In any case, now I'm rambling. My only point is that the Orthodox are just as guilty of reading their theology into the Fathers as everyone else is (especially when it comes to the Eucharist and a few other things). Orthodoxy represents an "easternized" development of Patristic theology, just as both Roman Catholicism and a few Protestant denominations (Reformed, Lutheran, and Anglican) represent slightly different "westernized" developments. Everyone has developed their theology beyond anything the Fathers could have originally intended, so it makes little sense to try to claim that everything one group believes today, after centuries of debates and developments that the Fathers had never heard of, is exactly what the Fathers believed. This is why Protestants can more honestly approach the Fathers, appreciating their insights without being forced to accept their errors or implausibly fit their theology into a predetermined mold that doesn't always fit.
David N,
You are mostly repeating what you said earlier. So in order to move the argument forward, I explained where and why I either agreed or disagreed:
A reply to David N
It was too long to post here in one piece.
Christos Anesti
That's interesting about the nonviolence. I will have to check up on that!
"Yes, I am noticing more and more people from protestant evangelical institutions of higher learning getting into the fathers. Is there a Patristics program at Biola? I thought such a thing would of been crushed since the Talbot incident. Would a Patristics program be at odds with the statement of faith of Biola?"
Biola has implemented church history for a long time. It is mostly in the Torrey program, but classes are also required for the rest of the program. Studying the church fathers or even Eastern Orthodoxy (i took a class there) is not against their statement of faith.
Wheaton...yeah I'm actually thinking about thier program. It is about time Protestants got back into the fathers like the historic protestants did.
"Do you and your friends at school ever gather as a group to talk about church-history.....etc together?
Or is it more informal? You are truly blessed to actually have friends in a university setting that share those interests."
At Biola many of my friends knew a bit or were into it. Some of them are right here on this blog.
When I was at Westminster it was a big thing throughout all the classes and now at my new school the same can be said. We have specific church history classes but really all of the classes look at whatever subject from a historical angle too.
"Do any of you have to watch what you say when in front of your teachers and other staff?"
At Biola? Never at all. I asked a bunch of questions all the time often from an Eastern Orthodox perspective.
I attended an Orthodox group at Biola (informal) for a while too, but I only found a need to watch what I said around certain people in that group.

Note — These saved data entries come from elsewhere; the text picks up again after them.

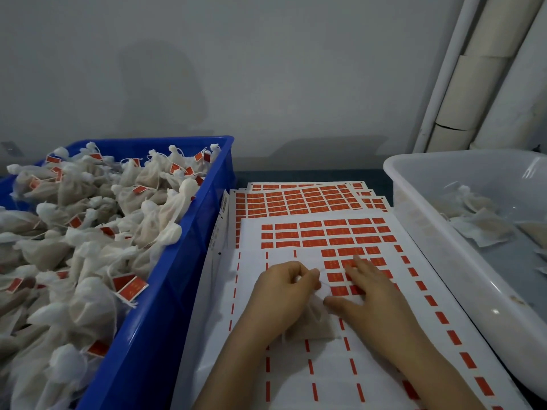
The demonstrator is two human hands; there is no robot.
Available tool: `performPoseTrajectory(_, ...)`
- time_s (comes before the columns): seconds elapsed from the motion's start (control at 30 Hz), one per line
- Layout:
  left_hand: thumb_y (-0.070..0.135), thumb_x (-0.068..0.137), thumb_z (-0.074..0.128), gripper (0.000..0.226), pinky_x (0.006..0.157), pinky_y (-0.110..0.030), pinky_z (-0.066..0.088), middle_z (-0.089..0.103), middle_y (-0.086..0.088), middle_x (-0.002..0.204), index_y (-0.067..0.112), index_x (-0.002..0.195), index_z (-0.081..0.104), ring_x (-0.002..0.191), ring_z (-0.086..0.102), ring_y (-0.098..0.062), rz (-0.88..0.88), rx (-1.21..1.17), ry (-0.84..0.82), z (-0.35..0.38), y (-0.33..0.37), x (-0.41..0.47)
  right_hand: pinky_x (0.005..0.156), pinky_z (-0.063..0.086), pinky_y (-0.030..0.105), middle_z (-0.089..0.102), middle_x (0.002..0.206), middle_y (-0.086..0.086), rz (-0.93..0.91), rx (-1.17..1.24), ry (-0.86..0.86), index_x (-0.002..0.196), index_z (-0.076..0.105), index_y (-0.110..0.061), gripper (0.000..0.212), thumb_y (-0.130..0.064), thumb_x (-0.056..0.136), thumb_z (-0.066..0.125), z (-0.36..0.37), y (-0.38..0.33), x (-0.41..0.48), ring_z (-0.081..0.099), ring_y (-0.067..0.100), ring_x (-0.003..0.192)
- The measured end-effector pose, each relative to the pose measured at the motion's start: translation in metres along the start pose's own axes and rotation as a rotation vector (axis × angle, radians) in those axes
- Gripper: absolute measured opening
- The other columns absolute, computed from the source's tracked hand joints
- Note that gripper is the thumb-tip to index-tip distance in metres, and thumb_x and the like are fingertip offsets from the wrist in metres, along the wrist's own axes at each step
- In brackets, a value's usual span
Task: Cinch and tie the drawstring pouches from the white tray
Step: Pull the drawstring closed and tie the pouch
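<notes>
Left hand (284, 288) pinches pouch (313, 324) neck; right hand (367, 294) flat on sticker sheet (296, 377), between blue crate (165, 291) and white tray (444, 253)

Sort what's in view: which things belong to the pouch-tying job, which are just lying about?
In the job: pouch gripped by left hand; right hand; white tray; blue crate of tied pouches; red label sheet.
Lying about: wrapped pipes; spare label sheets behind.

I can read nothing in front of me: the red stickers (334, 232) on my label sheets (251, 232) bear faint marks too blurred to make out, as do the red tags (130, 287) on the tied pouches (161, 229) in the blue crate (165, 309).
</notes>
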State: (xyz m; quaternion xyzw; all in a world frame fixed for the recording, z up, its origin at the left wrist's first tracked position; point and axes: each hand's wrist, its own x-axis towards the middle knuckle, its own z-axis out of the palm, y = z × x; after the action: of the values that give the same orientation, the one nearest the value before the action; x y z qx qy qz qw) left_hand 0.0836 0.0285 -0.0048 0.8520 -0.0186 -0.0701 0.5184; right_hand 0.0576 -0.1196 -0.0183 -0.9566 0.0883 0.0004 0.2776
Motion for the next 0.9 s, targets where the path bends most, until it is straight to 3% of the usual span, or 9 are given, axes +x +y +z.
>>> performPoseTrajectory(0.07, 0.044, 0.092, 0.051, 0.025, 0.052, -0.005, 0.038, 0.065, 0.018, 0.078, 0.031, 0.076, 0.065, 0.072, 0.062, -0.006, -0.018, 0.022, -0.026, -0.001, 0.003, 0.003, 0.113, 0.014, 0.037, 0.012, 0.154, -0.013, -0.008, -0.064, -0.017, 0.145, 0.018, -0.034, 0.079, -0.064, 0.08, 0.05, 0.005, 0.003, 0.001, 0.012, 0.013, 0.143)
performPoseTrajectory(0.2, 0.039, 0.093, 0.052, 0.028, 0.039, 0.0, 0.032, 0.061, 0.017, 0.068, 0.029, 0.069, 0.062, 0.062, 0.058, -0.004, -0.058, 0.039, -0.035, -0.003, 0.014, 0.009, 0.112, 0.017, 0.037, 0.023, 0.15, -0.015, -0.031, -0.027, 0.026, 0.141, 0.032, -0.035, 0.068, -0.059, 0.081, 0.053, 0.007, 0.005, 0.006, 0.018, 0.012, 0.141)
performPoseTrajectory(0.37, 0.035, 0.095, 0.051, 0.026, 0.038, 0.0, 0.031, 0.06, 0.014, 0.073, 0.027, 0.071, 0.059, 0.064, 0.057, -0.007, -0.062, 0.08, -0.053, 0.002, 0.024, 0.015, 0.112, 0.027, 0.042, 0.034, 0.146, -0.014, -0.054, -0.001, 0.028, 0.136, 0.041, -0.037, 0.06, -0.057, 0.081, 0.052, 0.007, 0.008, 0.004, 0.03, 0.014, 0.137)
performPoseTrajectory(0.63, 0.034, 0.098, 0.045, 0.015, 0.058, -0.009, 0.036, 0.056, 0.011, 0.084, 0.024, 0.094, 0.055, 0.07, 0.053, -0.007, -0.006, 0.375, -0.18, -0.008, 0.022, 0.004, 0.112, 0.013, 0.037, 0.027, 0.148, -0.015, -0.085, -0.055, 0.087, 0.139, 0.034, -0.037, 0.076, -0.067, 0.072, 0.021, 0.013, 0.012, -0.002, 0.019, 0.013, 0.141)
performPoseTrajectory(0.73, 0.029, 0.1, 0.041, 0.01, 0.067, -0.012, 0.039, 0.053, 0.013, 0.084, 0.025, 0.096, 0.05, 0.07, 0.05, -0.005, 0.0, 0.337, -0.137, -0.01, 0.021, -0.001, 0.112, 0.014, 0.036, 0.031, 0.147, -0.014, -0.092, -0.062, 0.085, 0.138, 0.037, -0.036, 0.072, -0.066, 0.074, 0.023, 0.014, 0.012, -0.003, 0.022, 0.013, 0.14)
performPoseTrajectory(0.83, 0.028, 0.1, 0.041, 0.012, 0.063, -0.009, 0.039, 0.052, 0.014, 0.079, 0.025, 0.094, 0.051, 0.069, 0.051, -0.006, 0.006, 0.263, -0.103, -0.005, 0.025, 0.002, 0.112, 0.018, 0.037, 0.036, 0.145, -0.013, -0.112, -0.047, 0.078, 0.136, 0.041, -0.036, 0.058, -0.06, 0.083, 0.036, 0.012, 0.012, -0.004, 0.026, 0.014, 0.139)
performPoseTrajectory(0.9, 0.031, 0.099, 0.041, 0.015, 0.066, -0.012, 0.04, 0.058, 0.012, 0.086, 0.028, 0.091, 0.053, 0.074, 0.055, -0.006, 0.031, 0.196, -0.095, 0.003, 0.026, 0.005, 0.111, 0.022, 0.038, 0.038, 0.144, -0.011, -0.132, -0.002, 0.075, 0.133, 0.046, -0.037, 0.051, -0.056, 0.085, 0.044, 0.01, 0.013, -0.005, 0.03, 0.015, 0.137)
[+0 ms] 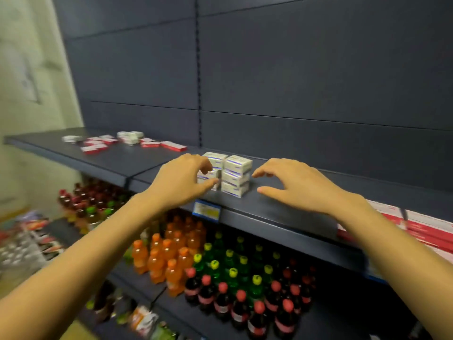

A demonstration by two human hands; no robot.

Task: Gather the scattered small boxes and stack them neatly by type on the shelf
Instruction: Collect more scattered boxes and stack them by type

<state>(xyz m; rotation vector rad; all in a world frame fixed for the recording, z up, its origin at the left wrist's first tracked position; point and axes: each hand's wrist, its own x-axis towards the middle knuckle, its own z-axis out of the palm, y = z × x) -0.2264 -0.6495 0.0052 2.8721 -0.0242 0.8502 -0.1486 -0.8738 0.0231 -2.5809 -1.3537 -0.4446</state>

I actually didn't say much there, but was kicked out anyway (apparently against their actual rules) once one of them saw I wasn't quite buying into the arguments...unfortunately he tended to try and isolate the group and not let any outside desire for dialogue get through.
Anyway, I think Biola's whole thing had to do with the offical backing of any particular denomination or persuasion (you can't have a Calvinist only group) and staying true in offical classes to what they have said in their statement. If I say that I will be teaching from an Evangelical perspective then I shouldn't teach mostly from a Roman Catholic one...ect.
Catz206 said...
"That's interesting about the nonviolence. I will have to check up on that!"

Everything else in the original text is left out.